Leaving the pictures aside, repeat each line below exactly.
BEGIN
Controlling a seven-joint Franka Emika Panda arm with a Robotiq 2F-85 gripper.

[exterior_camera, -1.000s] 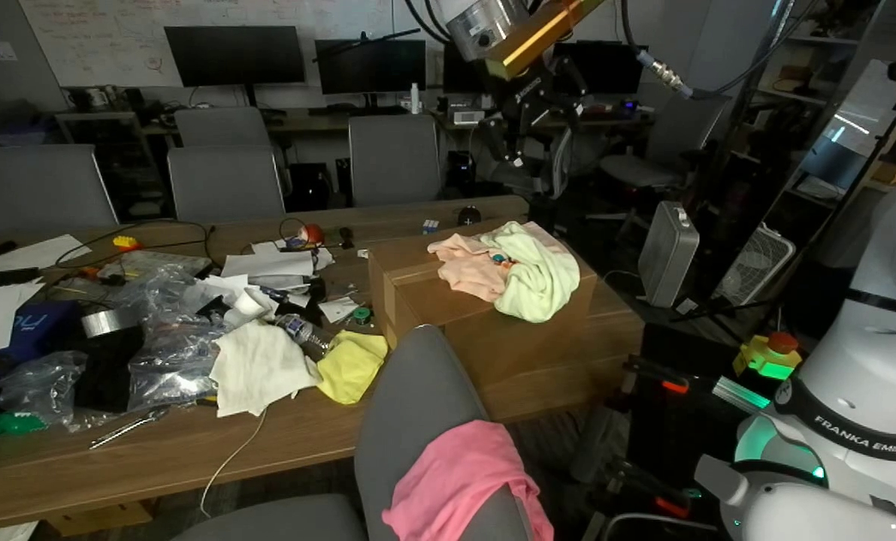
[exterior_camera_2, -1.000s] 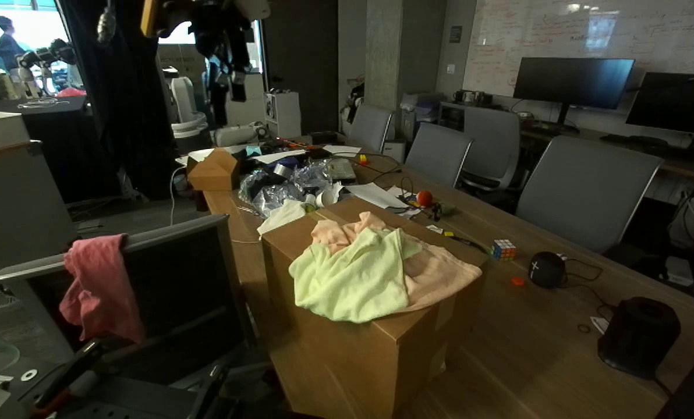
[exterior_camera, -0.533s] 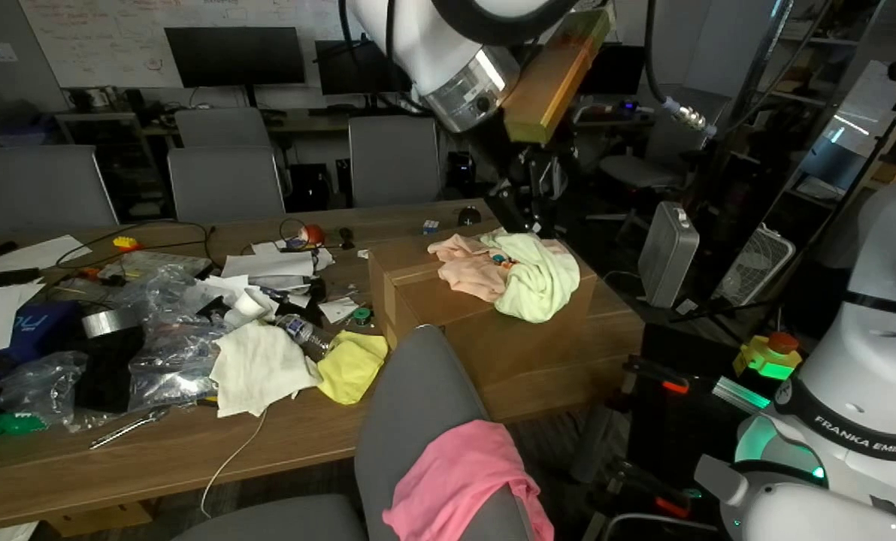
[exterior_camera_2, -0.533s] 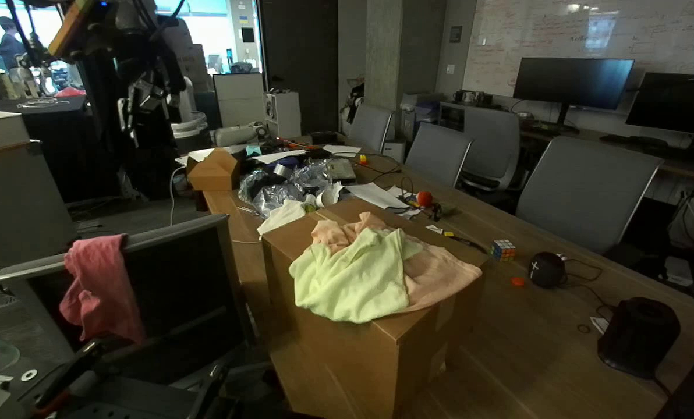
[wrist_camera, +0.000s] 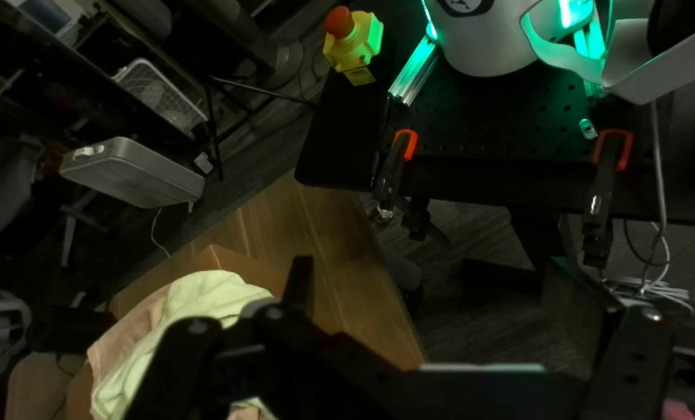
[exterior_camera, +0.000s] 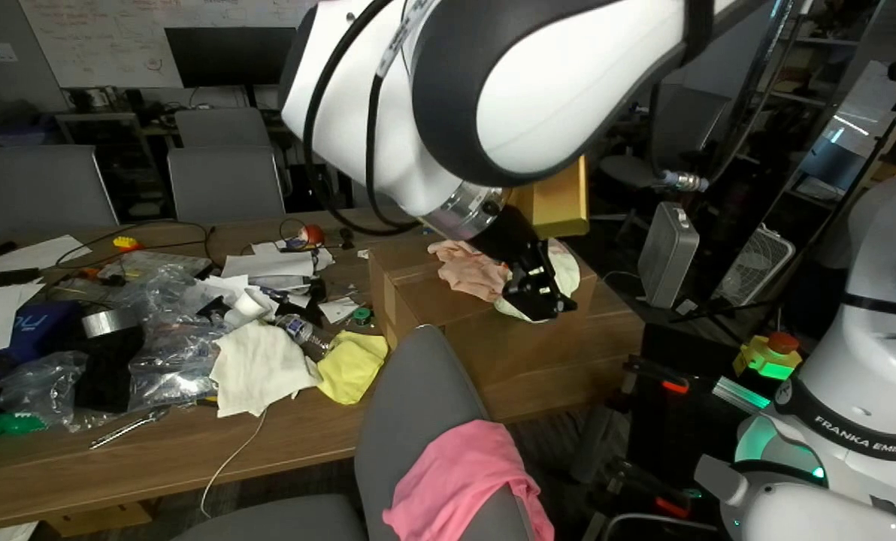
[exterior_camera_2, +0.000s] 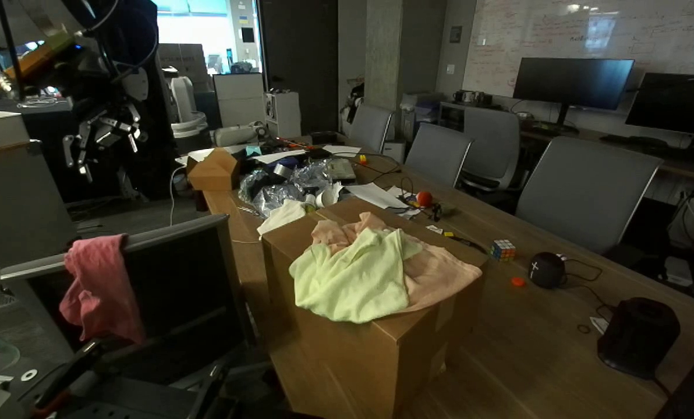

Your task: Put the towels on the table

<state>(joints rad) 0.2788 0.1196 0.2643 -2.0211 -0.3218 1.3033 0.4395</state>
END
Response area:
Controlling a seven-joint Franka Emika Panda arm with a Robotiq 2F-85 gripper.

[exterior_camera, -1.000s] 
[exterior_camera_2, -1.000s] 
[exterior_camera, -0.533s] 
[exterior_camera_2, -0.533s] 
[wrist_camera, +0.000s] 
[exterior_camera, +0.000s] 
[exterior_camera_2, +0.000s] 

Your task: Put the towels on the table

<state>(joints rad) 0.2788 0.1196 0.2643 -2.0211 -0.3218 1.3033 0.4395</state>

The output has been completed.